Cheap money over the tail risk of World War III is winning the day for financial markets. Equities at fresh record highs. NZD outperforms after a poor run month-to-date

Cheap money over the tail risk of World War III is winning the day for financial markets. Equities at fresh record highs. NZD outperforms after a poor run month-to-date

Market sentiment remains positive, seeing fresh record highs in US equities, while the MSCI All-Country index also stretched to a record high. The USD remains under pressure and the NZD has outperformed, regaining the 0.66 handle. Global rates are slightly higher.

Northern Hemisphere summer trading conditions continue, and the hot atmospheric conditions are still being met with hot equity markets, even in the absence of much newsflow. The S&P500 has extended its streak of record highs and is currently up over 1%. Big tech is leading the way again, inflating the index, with the small cap Russell 2000 index down 0.5%, indicating that the gains aren’t broadly based.

While cheap central bank money is fuelling the gains in equity markets, the economic dataflow still provides a supporting role. Continuing the run of stronger than expected US data, durable goods orders for July were way above expectations, jumping 11.2%, following the 7.7% increase in June, driven by the autos sector. Excluding transport, the data weren’t nearly as strong, but still better than forecast.

On the policy front, Germany allocated another €10bn to extend its wage-support programme through to the end of 2021, adding to the significant fiscal stimulus already underway to drive an economic recovery. The Euro Stoxx 600 index closed the day 0.9% higher.

The market is unperturbed by reports of escalating US-China tensions in the South China Sea. The South China Morning Post reported China launched two missiles, including an “aircraft-carrier killer” on Wednesday morning, one day after China said a US spy plane entered a no-fly zone without permission. Meanwhile the US Dept of Commerce added 24 Chinese companies to a list of entities facing trade and visa restrictions for helping build outposts in the region. Cheap money over the tail risk of World War III is winning the day for financial markets.

Global bond rates have edged up further, with core European 10-year rates up between 1-4bps. The US 10-year Treasury yield edged up to the top of its two-month trading range, hitting 0.72%, but has since pushed down to 0.69%, barely higher for the day and down slightly from the NZ close.

In the currency market, the USD shows broadly-based losses overnight while the NZD has been the strongest performer, up almost 1% since the NZ close and breaking up through 0.66. Month-to-date and year-to-date the NZD has been the worst-performing of the major currencies we follow and there might be some profit taking from short positions as we head into month-end. 

Yesterday we published a note (available on request), looking at Sweden’s experience with negative rates and QE policy. Much of the damage to Sweden’s TWI exchange rate was done before Riksbank’s policy rate went negative and QE commenced in 2015. Similarities apply to the NZD’s current predicament.

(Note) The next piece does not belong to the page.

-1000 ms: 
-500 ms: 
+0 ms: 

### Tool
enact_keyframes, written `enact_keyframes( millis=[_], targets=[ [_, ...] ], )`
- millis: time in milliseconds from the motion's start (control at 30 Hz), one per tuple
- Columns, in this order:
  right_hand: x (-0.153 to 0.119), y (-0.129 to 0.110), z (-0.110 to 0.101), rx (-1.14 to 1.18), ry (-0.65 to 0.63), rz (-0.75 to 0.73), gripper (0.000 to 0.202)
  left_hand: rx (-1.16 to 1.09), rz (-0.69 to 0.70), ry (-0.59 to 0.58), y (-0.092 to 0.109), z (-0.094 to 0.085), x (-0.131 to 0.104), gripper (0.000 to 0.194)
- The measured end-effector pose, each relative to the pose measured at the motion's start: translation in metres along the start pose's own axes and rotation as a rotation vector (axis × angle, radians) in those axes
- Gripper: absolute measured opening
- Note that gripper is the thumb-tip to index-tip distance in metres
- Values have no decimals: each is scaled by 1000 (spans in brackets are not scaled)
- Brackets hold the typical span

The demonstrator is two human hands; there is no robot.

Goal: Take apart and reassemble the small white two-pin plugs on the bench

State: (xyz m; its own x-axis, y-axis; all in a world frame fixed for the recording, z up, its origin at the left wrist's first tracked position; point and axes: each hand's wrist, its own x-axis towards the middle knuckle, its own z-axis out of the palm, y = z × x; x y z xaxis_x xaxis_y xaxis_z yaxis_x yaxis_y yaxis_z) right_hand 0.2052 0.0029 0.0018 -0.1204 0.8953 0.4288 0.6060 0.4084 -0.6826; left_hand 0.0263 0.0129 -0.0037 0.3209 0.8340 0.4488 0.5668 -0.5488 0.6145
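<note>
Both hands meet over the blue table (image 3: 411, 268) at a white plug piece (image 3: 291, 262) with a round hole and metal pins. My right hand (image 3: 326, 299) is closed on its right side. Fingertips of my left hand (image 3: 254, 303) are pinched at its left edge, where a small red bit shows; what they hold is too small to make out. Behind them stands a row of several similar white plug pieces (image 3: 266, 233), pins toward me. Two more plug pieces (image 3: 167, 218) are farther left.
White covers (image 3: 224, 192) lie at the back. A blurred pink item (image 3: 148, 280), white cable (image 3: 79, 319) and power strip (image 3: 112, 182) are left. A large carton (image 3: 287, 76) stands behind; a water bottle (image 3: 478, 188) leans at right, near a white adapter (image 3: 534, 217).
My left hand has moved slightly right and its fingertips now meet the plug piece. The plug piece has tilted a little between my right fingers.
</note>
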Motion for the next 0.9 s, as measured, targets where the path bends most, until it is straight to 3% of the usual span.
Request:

The AUD is up 0.5% for the day, with all of that occurring overnight, taking it to 0.7230 but the NZD’s outperformance sees it push up to the top of its weekly trading range to 0.9140. Of the majors, EUR has made little progress overnight, falling to 1.1772 overnight before recovering to 1.1820.  NZD/EUR is up over 1% for the day to 0.5590, solidifying the 0.55 level as an area of strong support. On the other crosses, NZD/JPY has broken up through 70 while NZD/GBP has broken up through 0.50.

Yesterday afternoon, RBNZ Assistant Governor Hawkesby gave a webinar and noted that the Bank had a “lot of work to do” to meet the Bank’s inflation and employment targets. The immediate focus was how the Bank could use its balance sheet more. Work is currently being done on designing a Funding for Lending Scheme, that would reduce the cost of funding to trading banks to encourage increased lending. A key message was that the RBNZ’s balance sheet will remain large for a prolonged time and it’s not necessarily the case that the increase in the size of the balance sheet is fully unwound when it comes time to reduce stimulus measures.

The headlines came out after the domestic rates market closed, but we can’t see the comments as being market moving. The NZGB and swaps curve steepened yesterday, with 2-year swap up just 1bp at 0.09% and 10-year swap up 7bps to 0.58%. The steepening was less aggressive for NZGBs, with the 10-year rate up just 3bps.

The focus tonight is Fed Chair Powell’s Jackson Hole address where he will discuss the Fed’s review of its monetary policy framework. The finer details of the of the review probably won’t be revealed until next months, but the market expects the Fed to shift towards an ‘average inflation target’ framework whereby the central bank would aim to overshoot its 2% target for a period, to compensate for previous periods below target.